The crew assignments for Gemini 8 were announced on September 20, 1965, with Armstrong as Command Pilot with Pilot David Scott. Scott was the first member of the third group of astronauts to receive a prime crew assignment. The mission launched March 16, 1966. It was to be the most complex yet, with a rendezvous and docking with the unmanned Agena target vehicle, the second American (and third ever) extra-vehicular activity (EVA) (Armstrong himself dislikes the term "spacewalk") by Scott. In total the mission was planned to last 75 hours and 55 orbits. After the Agena lifted off at 10 a.m. EST, the Titan II carrying Armstrong and Scott ignited at 11:41:02 a.m. EST, putting them into an orbit from where they would chase the Agena.[27]

Recovery of the Gemini 8 spacecraft from the western Pacific Ocean.
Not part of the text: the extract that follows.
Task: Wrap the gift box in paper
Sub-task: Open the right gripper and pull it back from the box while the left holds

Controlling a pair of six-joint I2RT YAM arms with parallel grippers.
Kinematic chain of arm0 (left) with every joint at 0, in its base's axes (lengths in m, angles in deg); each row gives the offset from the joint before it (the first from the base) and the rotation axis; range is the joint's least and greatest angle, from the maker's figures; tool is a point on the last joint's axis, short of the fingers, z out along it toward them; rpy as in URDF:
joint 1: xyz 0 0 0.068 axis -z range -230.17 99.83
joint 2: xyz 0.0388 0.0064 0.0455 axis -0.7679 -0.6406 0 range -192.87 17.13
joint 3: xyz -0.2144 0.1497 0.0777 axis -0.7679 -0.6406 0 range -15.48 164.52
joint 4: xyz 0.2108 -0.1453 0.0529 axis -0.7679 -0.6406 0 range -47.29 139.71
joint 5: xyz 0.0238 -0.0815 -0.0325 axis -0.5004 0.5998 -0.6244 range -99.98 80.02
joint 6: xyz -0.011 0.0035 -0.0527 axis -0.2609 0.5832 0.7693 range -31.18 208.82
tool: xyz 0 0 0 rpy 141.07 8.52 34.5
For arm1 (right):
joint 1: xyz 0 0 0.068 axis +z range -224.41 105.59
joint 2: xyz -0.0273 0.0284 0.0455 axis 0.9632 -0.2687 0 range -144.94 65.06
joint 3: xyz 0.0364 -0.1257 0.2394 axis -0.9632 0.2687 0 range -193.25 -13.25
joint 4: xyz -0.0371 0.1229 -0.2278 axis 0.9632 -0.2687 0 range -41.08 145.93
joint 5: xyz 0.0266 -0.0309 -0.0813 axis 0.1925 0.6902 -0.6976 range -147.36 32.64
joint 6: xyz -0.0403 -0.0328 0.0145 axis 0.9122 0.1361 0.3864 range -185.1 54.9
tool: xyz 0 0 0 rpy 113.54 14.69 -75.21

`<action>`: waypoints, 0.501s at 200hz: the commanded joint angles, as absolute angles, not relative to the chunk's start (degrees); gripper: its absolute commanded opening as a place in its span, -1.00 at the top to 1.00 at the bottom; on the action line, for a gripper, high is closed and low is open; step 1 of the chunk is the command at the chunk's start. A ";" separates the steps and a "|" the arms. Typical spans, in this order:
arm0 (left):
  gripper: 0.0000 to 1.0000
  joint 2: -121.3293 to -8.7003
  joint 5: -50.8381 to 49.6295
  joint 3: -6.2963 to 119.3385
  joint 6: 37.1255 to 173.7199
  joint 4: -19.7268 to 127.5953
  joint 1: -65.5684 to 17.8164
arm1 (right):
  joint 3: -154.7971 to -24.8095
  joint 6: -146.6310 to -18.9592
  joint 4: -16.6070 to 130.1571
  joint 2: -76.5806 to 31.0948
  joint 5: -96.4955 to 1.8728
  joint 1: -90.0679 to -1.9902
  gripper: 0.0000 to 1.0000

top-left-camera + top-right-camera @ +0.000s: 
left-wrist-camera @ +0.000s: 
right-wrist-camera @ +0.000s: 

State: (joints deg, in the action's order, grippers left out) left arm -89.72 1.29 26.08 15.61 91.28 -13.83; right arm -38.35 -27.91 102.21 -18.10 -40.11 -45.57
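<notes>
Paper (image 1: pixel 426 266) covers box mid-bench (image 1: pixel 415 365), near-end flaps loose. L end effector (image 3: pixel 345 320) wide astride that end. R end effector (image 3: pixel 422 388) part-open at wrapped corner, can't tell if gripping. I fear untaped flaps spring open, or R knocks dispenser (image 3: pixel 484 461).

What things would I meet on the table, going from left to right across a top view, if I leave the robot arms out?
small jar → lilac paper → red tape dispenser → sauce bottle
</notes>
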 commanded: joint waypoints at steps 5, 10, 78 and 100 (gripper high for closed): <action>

The rendezvous and first ever docking between two spacecraft was successfully completed after 6.5 hours in orbit. Contact with the crew was intermittent due to the lack of tracking stations covering their entire orbits. Out of contact with the ground, the docked spacecraft began to roll, which Armstrong attempted to correct with the Orbital Attitude and Maneuvering System (OAMS) of the Gemini spacecraft. Following the earlier advice of Mission Control, they undocked, but found that the roll increased dramatically to the point where they were turning about once per second, which meant the problem was in their Gemini's attitude control. Armstrong decided the only course of action was to engage the Reentry Control System (RCS) and turn off the OAMS. Mission rules dictated that once this system was turned on, the spacecraft would have to reenter at the next possible opportunity. It was later thought that damaged wiring made one of the thrusters become stuck on.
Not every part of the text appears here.